=== Begin Enclosure ===

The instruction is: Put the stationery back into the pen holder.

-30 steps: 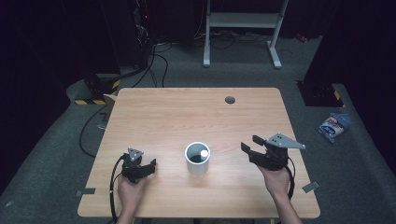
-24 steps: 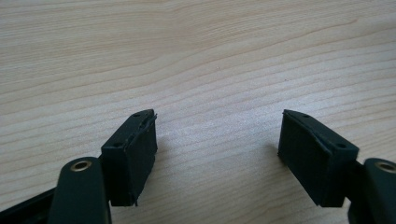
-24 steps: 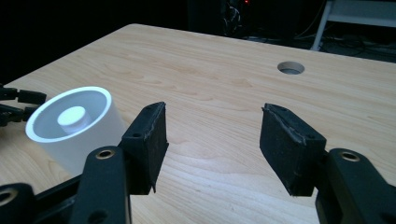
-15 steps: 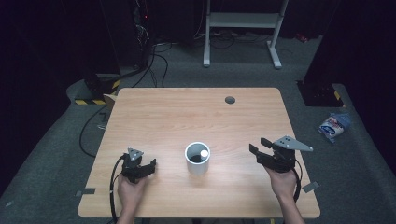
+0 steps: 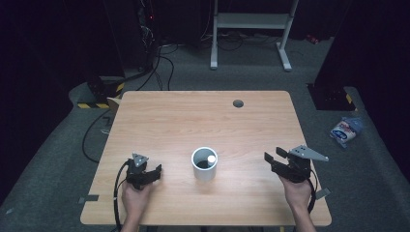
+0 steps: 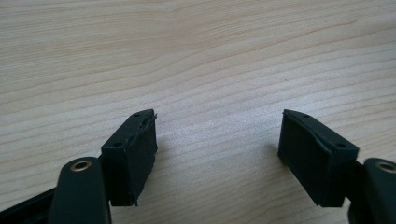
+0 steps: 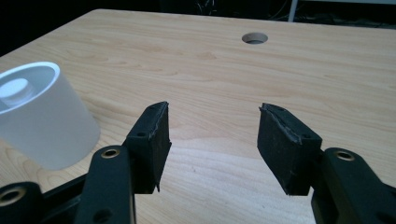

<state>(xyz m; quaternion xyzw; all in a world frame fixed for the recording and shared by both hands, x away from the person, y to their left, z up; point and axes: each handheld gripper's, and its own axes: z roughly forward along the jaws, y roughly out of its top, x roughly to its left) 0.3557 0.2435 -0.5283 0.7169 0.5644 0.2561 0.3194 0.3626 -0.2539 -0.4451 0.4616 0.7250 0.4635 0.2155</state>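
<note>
The cup (image 5: 204, 164) stands mid-table between our grippers, a ball (image 5: 211, 158) inside. It looks light, stiff and smooth; we should pinch its wall near the rim. Left gripper (image 6: 217, 135) jaws apart and empty; right gripper (image 7: 212, 128) jaws have just been closing, nothing between.

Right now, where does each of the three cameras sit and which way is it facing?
High view: above the person's side, facing forward and down on the table; both forearms, the left gripper and right gripper show.
Left gripper view: rides the left gripper, facing steeply down at bare wood between its open fingers.
Right gripper view: rides the right gripper, facing low across the table; its open fingers have just been closing, nothing between them.
Shared: the high and right gripper views both show the white cup and the table's round hole.
</note>
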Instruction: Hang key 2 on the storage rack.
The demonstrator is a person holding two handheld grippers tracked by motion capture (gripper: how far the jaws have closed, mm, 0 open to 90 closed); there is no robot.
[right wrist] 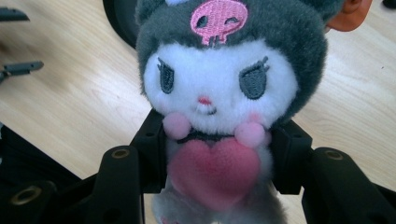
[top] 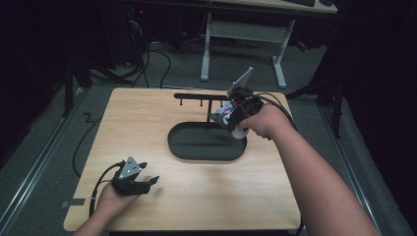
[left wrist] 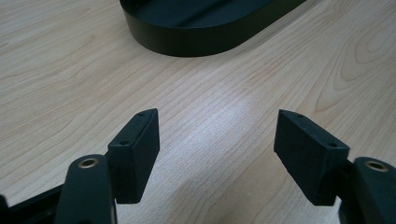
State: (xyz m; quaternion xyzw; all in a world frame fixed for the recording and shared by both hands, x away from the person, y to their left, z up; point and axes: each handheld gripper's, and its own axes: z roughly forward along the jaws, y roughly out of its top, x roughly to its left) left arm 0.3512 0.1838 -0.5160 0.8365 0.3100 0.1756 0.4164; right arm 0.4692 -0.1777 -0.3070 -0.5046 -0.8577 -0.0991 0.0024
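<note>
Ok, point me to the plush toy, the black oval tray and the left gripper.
plush toy (right wrist: 219, 88): right gripper view, on its white face.
black oval tray (top: 196, 153): high view, on its near rim.
left gripper (top: 150, 182): high view, between its open fingertips.

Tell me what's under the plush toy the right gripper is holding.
Under the plush toy, clamped in the right gripper, lie the wooden table and part of the black tray. The toy's body hides what lies directly beneath.

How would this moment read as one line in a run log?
right gripper: shut on plush toy, held above black tray by hook rack | left gripper: open, nothing between jaws, low over table
</note>
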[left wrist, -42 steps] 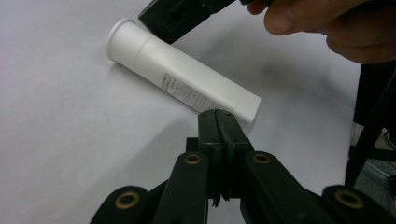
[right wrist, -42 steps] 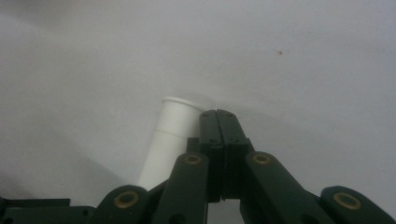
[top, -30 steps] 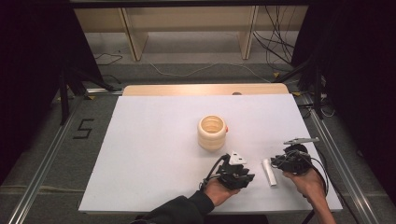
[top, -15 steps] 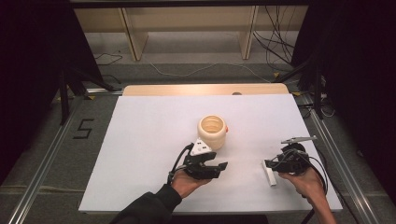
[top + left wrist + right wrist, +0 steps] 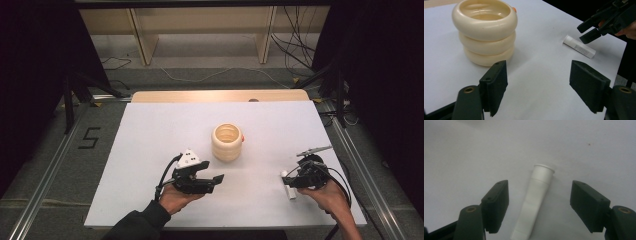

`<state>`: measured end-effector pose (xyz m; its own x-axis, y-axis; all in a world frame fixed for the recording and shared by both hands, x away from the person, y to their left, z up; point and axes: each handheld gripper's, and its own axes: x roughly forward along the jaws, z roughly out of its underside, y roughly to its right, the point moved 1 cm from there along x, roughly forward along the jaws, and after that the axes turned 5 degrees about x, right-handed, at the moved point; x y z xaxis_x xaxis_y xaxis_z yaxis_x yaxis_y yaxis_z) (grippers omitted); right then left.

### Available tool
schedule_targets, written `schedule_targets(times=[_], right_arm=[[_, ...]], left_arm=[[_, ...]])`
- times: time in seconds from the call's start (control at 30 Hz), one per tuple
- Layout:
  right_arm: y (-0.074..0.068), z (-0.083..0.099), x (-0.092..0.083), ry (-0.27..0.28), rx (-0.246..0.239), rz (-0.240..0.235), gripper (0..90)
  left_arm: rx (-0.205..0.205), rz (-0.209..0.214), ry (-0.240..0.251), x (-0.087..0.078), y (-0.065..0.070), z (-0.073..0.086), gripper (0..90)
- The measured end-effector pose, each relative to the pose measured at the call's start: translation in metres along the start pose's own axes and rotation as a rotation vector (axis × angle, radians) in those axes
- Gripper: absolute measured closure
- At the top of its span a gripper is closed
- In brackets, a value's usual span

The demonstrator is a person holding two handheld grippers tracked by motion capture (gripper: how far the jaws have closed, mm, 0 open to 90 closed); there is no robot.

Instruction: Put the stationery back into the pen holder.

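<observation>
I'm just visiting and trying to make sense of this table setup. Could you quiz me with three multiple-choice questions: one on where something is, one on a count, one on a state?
1. Where does the white tube lie?
A. Inside the pot
B. Flat on the white board, below the right gripper
C. On the floor by the number five

2. How many stacked rings make up the cream pot?
A. Three
B. One
C. Five

3. How do the jaws of the left gripper stand?
A. Clamped on the tube
B. Clamped on the pot's rim
C. Apart, with nothing between them

Answers: 1 B, the right gripper view shows the tube on the board between the right gripper's open jaws, untouched. 2 A, the left gripper view shows three bulging rings. 3 C, bare board shows between the two black pads.
</observation>
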<state>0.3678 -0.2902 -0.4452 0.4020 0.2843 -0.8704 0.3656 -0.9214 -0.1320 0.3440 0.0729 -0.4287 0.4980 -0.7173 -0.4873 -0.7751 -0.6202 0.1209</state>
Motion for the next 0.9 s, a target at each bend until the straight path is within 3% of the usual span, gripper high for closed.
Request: schedule_targets(times=[0.2,0.37,0.5,0.9], right_arm=[[-0.004,0.001,0.003,-0.025,-0.020,0.006,30.2],[-0.008,0.001,0.007,-0.069,-0.036,0.006,30.1],[-0.011,0.002,0.011,-0.108,-0.045,0.018,30.3],[-0.015,0.000,0.015,-0.157,-0.065,0.039,33.8]], left_arm=[[0.007,-0.031,0.024,-0.019,-0.007,0.003,25.7],[0.008,-0.053,0.010,-0.029,-0.013,0.011,23.2],[-0.010,-0.069,0.009,-0.036,-0.017,0.018,22.2],[-0.040,-0.084,0.042,-0.056,-0.026,0.028,21.3]])
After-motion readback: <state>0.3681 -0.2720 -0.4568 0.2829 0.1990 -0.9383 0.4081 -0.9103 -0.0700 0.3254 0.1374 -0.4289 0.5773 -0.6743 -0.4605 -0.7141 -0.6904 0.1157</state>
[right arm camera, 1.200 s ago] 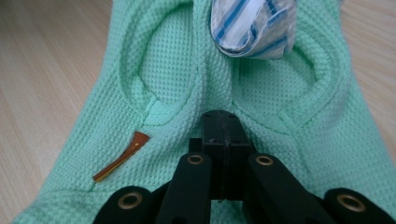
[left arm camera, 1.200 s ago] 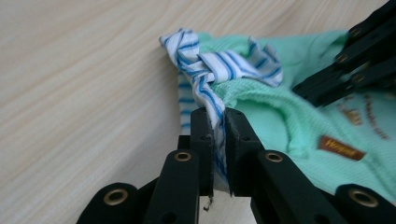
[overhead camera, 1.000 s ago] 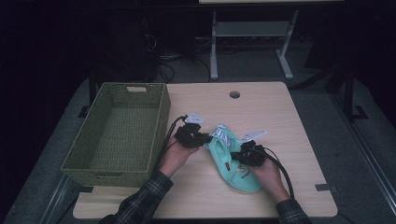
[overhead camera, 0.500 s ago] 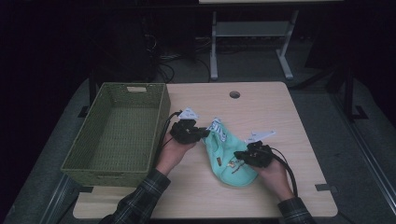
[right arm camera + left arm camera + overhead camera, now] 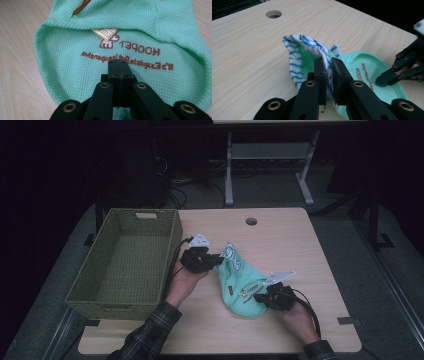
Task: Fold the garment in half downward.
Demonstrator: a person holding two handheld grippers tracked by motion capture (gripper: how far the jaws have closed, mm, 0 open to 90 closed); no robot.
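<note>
A small mint-green garment [image 5: 239,282] with brown lettering lies bunched on the wooden table [image 5: 285,240]. Its blue-and-white striped part [image 5: 295,50] is lifted at the far end. My left gripper [image 5: 220,261] is shut on that striped edge, and the cloth shows pinched between the jaws [image 5: 328,61]. My right gripper [image 5: 257,297] is at the garment's near right edge, jaws shut together. Its tips [image 5: 117,63] rest over the green fabric [image 5: 100,42] just below the lettering, and I see no cloth between them. The left gripper view shows the right gripper [image 5: 382,80] touching the green rim.
An empty green woven basket [image 5: 169,251] stands at the table's left, close beside the left hand. A round cable hole [image 5: 251,221] sits near the far edge. Bare tabletop lies to the right and behind the garment. A metal stand is on the floor beyond.
The garment has gone from a long flat diagonal shape to a shorter bunched one. My right gripper has shifted slightly toward me along its edge. The left gripper has kept its hold in place.
</note>
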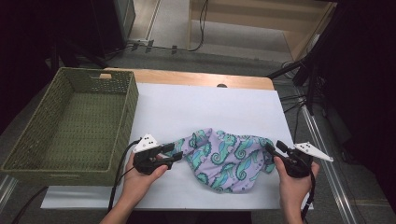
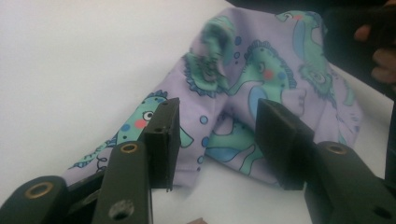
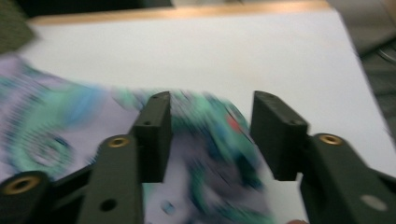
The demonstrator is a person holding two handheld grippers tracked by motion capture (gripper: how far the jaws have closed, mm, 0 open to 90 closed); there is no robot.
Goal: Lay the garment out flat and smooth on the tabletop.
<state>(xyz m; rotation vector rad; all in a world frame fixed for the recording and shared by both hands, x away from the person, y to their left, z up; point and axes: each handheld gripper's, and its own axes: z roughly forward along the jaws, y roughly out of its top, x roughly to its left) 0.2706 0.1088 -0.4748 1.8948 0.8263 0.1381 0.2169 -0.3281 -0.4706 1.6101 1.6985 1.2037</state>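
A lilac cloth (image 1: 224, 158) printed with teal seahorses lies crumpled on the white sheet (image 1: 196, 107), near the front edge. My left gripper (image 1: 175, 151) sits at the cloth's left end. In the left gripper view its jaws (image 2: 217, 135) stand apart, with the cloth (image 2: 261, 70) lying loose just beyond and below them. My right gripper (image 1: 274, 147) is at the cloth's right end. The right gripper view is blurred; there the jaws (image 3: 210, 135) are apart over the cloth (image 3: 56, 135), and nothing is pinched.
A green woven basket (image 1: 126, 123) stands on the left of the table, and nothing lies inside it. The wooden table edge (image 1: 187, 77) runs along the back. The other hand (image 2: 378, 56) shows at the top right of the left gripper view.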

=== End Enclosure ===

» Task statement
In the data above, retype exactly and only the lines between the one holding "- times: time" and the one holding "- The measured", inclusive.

» Response for this exercise
- times: time in seconds from the call's start (control at 30 Hz), one per tuple
- Layout:
  right_arm: y (-0.074..0.068), z (-0.083..0.099), x (-0.092..0.083), ry (-0.27..0.28), rx (-0.246..0.239), rz (-0.240..0.235), gripper (0..90)
  left_arm: rx (-0.205..0.205), rz (-0.209..0.214), ry (-0.240..0.251), x (-0.087..0.078), y (-0.065..0.070), z (-0.073..0.086), gripper (0..90)
- The measured end-effector pose, each relative to the pose measured at the call's start: translation in metres along the start pose's own axes and rotation as a rotation vector (axis × angle, radians) in those axes

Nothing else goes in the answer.